В первой редакции романа Гамлен был чеканщик по профессии и носил имя Жозефа Клемана; его образ был менее исторически конкретным и подвергся затем переработке в сторону углубления реализма. В 1924 г. в журнале «Comoedia» был опубликован первый вариант главы VI романа «Боги жаждут», где Жозеф Клеман, отдав свой хлеб голодной женщине с грудным младенцем, сейчас же садится за стол и пишет донос в трибунал на своего соседа Никола́ Бургада (впоследствии переименованного в Бротто). В окончательной редакции Франс снял этот эпизод, который противоречил художественной правде. Глава завершалась словами: «Этот человек непостижим. Все люди непостижимы»,— то есть конкретно исторические черты героя сводились к некоей вечной человеческой природе. Эварист Гамлен в последней редакции романа — прежде всего исторически правдивый характер рядового якобинца 1793 г. Все в нем типично, начиная от его профессии художника (большинство членов Конвента принадлежало к буржуазной интеллигенции) и до его наивной добродетели, преданности идее и беспощадности к врагам революции в сочетании с чувствительным сердцем.
В первой редакции романа Никола́ Бургад, который был тогда положительным героем, высказывал открытую враждебность революции и, как сообщал в своем доносе Жозеф Клеман, называл якобинский Конвент «национальной мясорубкой». В окончательной редакции Бротто, вызывающий более сложное отношение автора, глубже понимает события и уподобляет деятельность Конвента трагедии Шекспира.
Однако, изменив свой взгляд на якобинскую диктатуру, А. Франс дал в романе «Боги жаждут» ее неполное, одностороннее изображение.
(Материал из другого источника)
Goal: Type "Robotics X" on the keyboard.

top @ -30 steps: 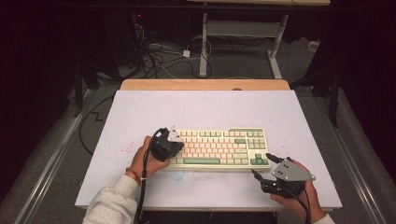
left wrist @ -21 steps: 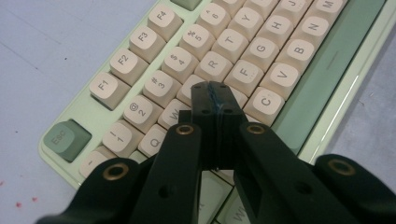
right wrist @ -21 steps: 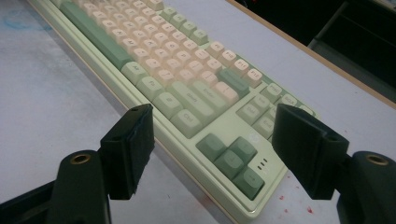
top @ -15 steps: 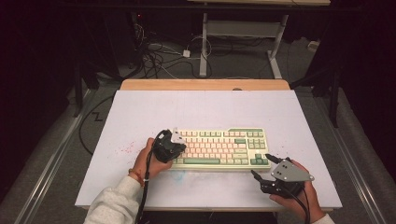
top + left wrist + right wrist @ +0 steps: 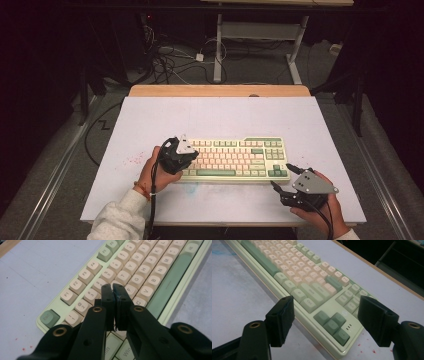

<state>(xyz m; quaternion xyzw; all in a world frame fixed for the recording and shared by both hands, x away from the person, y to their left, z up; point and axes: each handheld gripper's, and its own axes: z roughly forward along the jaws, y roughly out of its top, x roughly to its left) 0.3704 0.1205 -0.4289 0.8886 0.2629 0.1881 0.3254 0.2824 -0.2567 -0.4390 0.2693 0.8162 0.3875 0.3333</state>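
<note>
Overhead, the keyboard (image 5: 235, 159) lies mid-table (image 5: 220, 115); left gripper (image 5: 186, 161) at its 9 o'clock end, right gripper (image 5: 280, 177) at 4 o'clock. Left gripper view: jaws together above the letter keys (image 5: 140, 270); a slanted press could hit two. Right gripper view: jaws wide, empty, straddling the corner; closing might shove the keyboard.

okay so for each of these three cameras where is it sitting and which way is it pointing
High view: above the person's side of the table, facing forward and down; both forearms, the left gripper and the right gripper show.
Left gripper view: rides the left gripper, looking along its shut jaws down onto the keyboard near the letter keys.
Right gripper view: rides the right gripper, looking between its open jaws at the keyboard's arrow-key corner.
Shared: all three show the green-and-cream keyboard on the pale table.
</note>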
Отвергнув реакционную историографию и опираясь теперь на труды буржуазно-либеральных и демократических историков, Франс и в этих новых источниках не нашел подлинно научного исторического анализа революции конца XVIII в. и правильной постановки вопроса о ее движущих силах. В его романе народные массы и их подлинная роль в революции не показаны; они фигурируют здесь лишь как страдающая, доверчивая, но темная толпа, которая не разбирается в существе событий и только несет на себе их тяжесть. В романе не раскрыта классовая борьба, лежавшая в основе борьбы политических партий периода революции. Поэтому писатель не мог до конца понять исторический смысл якобинской диктатуры. С одной стороны, он справедливо критиковал ее действительно слабые стороны: мечты о «справедливом» обществе, построенном на частной собственности, политику в области религии, робеспьеровский культ Верховного существа; с другой стороны, всю сложную проблематику революции он фактически свел к вопросу о революционном терроре, масштабы которого в романе сильно преувеличены. В действительности якобинский террор был направлен не против всего населения Франции, в том числе против простых людей, как это представлено в книге Франса, а в основном и главным образом против активных врагов революции; в значительной мере он явился ответом на террористические акты контрреволюционеров и их зверские жестокости в провинциях. Однобоко оценивая революционный террор, Франс судит о нем с точки зрения абстрактной гуманности. Не случайно действие романа сосредоточено главным образом на весне 1794 г., когда границы Франции были уже в безопасности, когда обнаружились противоречия между якобинским Конвентом и большинством народа и террор стал превращаться из революционной необходимости в средство для Робеспьера и его сторонников удержать власть в своих руках.
Франс с большой силой художественного проникновения показал этот переломный момент революции. Эварист Гамлен становится активным участником событий как раз тогда, когда «на смену одушевлению первых дней пришло всеобщее равнодушие» и «в прошлое канули охваченные общим порывом огромные толпы восемьдесят девятого года… миллионы единомышленников, сплотившихся в девяностом году вокруг алтаря федератов».
Писатель показал действительный разрыв на этом этапе между вождями революции и народом, но социально-исторические причины разрыва ему не ясны; Франс видит в нем следствие того, что якобинцы исходили в своей деятельности из норм отвлеченной «добродетели» и «человечности» и приносили в жертву мертвой догме живую жизнь и счастье живых людей.